ENO2 sustains cancer stemness and metastatic competence through a phosphoenolpyruvate-dependent metabolic axis in triple-negative breast cancer
摘要
Enolase 2 (ENO2) is a neuron-specific glycolytic enzyme whose expression is elevated in aggressive breast cancers, yet its enzymatic and biological contributions to triple-negative breast cancer (TNBC) progression remain incompletely defined. Here, we demonstrate that ENO2 sustains cancer stem cell (CSC) properties and metastatic competence through a phosphoenolpyruvate (PEP)-dependent metabolic axis. Elevated ENO2 expression correlated with advanced tumor grade and poor clinical outcomes in TNBC cohorts, underscoring its clinical relevance.

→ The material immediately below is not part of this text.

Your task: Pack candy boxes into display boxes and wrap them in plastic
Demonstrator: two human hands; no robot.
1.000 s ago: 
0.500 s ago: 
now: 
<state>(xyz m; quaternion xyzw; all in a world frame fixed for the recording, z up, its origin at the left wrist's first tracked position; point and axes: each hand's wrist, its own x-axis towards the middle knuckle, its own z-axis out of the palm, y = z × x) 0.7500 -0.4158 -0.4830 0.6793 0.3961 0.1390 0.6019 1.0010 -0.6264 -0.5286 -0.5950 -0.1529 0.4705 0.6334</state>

Genetic depletion of ENO2 impaired aerobic glycolysis and oxidative phosphorylation, reduced migration, invasion, and CSC frequency, and suppressed tumor growth and pulmonary metastasis in orthotopic models. Mechanistically, exogenous PEP or pyruvate restored CSC-associated traits and invasiveness in ENO2-deficient cells, supporting the functional involvement of ENO2-derived metabolites in CSC maintenance. Reconstitution with wild-type ENO2, but not a catalytically impaired mutant, restored CSC properties, invasiveness, and metastatic colonization, establishing that ENO2 catalytic activity is required for these malignant traits. Further analysis revealed that PKM2 perturbation preferentially attenuated PEP-mediated rescue while largely sparing pyruvate-mediated rescue, supporting a functional PEP-PKM2-pyruvate axis in CSC regulation. Consistently, PKM2 depletion partially blunted ENO2-mediated rescue; however, residual rescue despite PKM2 perturbation suggested additional PKM2-independent PEP-responsive mechanisms. Importantly, pharmacological inhibition of enolase with POMHEX phenocopied genetic ENO2 loss and suppressed CSC maintenance in vitro and tumor growth in vivo. Taken together, these findings identify the ENO2-driven PEP-dependent metabolic axis as a mechanistic link between metabolic reprogramming, cancer stemness, and metastasis, revealing a therapeutically actionable metabolic vulnerability in TNBC.